As the industry progresses through the six levels of driving automation, each step requires increased processing capabilities inside the car. Right now, intelligence in the IoT is moving closer to the network edge; we can expect the same to happen in the automotive industry. The sensors needed to enable ADAS and autonomy require higher resolution and need to process more data, more quickly and with less latency. The only way this can be done, really, is to put more processing capability as close to the sensor as possible, within the future zonal architectures of cars.
If vehicles are to become more autonomous, they need to understand the surrounding environment. Sensors provide that capability. The three key sensor modalities are radar, lidar and vision. Each has its relative strengths and weaknesses, which means all three will need to operate together. Combining multiple different sensor technologies in a sensor fusion system provides true redundancy for functional safety and improves sensing accuracy. The fourth element that will enable each element in the system to interoperate is connectivity. Together, these four elements provide the foundation for the era of autonomous vehicles.

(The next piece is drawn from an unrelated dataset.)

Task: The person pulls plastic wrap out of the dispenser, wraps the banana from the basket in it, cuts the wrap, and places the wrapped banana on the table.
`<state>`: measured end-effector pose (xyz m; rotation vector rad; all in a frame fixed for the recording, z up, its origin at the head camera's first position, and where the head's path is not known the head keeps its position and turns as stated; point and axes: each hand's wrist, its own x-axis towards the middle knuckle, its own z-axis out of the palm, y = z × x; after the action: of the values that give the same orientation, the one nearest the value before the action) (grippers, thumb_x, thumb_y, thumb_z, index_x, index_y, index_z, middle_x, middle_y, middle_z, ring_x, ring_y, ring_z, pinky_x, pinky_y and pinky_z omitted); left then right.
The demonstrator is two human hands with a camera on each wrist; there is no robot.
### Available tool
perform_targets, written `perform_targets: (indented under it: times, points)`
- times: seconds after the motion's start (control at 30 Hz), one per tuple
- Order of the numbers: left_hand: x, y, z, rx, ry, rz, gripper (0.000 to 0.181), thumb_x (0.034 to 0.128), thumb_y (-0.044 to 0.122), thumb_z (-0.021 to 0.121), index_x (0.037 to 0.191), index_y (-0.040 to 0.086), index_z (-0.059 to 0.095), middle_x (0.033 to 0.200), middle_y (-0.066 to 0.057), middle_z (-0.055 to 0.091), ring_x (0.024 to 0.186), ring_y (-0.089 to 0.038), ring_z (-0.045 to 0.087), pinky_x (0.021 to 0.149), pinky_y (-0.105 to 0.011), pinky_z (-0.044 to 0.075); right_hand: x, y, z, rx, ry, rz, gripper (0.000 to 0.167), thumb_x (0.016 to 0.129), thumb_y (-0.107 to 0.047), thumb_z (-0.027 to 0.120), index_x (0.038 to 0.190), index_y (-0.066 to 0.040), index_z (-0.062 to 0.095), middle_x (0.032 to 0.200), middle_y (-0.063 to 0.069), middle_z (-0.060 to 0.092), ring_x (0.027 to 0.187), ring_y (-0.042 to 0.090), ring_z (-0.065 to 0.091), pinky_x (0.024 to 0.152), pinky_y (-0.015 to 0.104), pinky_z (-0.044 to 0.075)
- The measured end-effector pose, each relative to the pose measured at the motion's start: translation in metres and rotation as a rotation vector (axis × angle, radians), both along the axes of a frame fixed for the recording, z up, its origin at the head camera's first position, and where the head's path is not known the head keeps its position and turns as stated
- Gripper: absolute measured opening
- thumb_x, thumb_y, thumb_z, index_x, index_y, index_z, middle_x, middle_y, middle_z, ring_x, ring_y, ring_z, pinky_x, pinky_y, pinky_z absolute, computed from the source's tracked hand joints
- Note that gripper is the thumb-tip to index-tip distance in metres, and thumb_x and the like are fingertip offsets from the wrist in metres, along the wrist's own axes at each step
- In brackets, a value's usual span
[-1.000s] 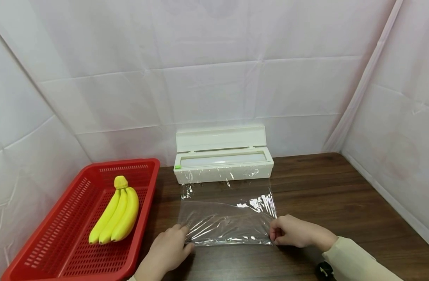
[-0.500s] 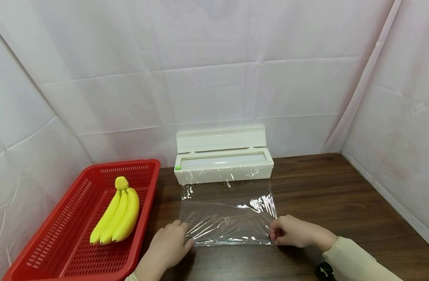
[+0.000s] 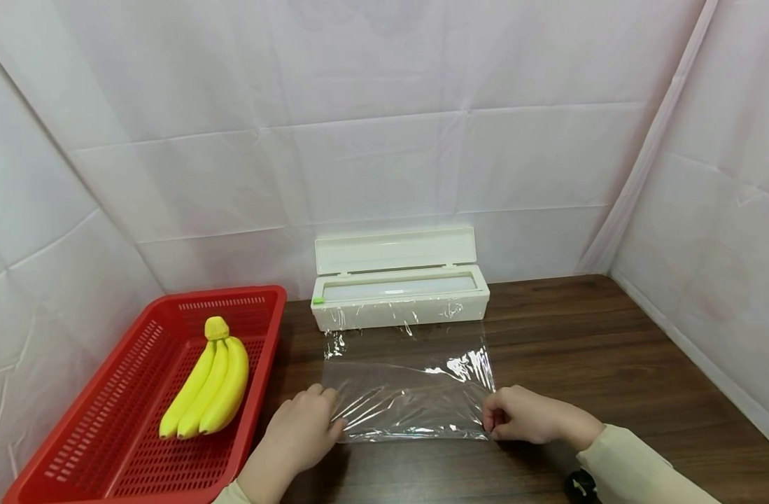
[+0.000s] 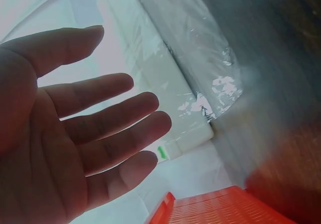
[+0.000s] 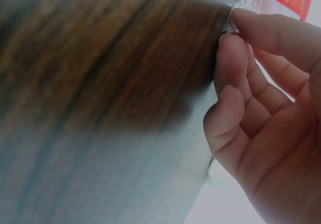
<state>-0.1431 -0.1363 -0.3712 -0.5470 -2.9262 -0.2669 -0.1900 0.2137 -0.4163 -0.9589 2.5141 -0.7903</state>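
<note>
A clear plastic film (image 3: 409,399) stretches over the table from a white dispenser box (image 3: 401,310) whose lid stands raised. My right hand (image 3: 535,414) pinches the film's near right corner between thumb and forefinger; the pinched film (image 5: 229,25) shows in the right wrist view. At the near left corner is my left hand (image 3: 302,434), beside the film's edge. In the left wrist view that hand (image 4: 85,113) has its fingers extended and spread, with nothing gripped in them.
On the left stands a red basket (image 3: 267,371) holding a bunch of yellow bananas (image 3: 217,385). A small black object (image 3: 581,484) lies beside the right sleeve. White cloth walls (image 3: 371,168) rise behind and at both sides of the wooden table (image 3: 567,336).
My left hand has shifted slightly away from me, towards the box, along the film's left edge. The right hand keeps its pinch in the same place.
</note>
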Motion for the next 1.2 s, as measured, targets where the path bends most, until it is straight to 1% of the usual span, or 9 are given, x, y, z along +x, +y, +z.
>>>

Meeting the need for ASIL-certified IP
Autonomous vehicles feature multiple sensors that conform to one of three main types. Radar is expected to feature strongly, with 20 or more individual sensors distributed around a vehicle. As the technology best suited to providing high-resolution ranging data, lidar sensors will play a key role in autonomous driving. As the most mature technology, at least in terms of its use in automotive applications, image sensors will proliferate in autonomous vehicles. All three will be used in multiple ways, such as monitoring the terrain, other road users, pedestrians and weather conditions, as well as absolute and relative speeds. Sensors will also be used to monitor the vehicle's interior, for occupant detection and observation.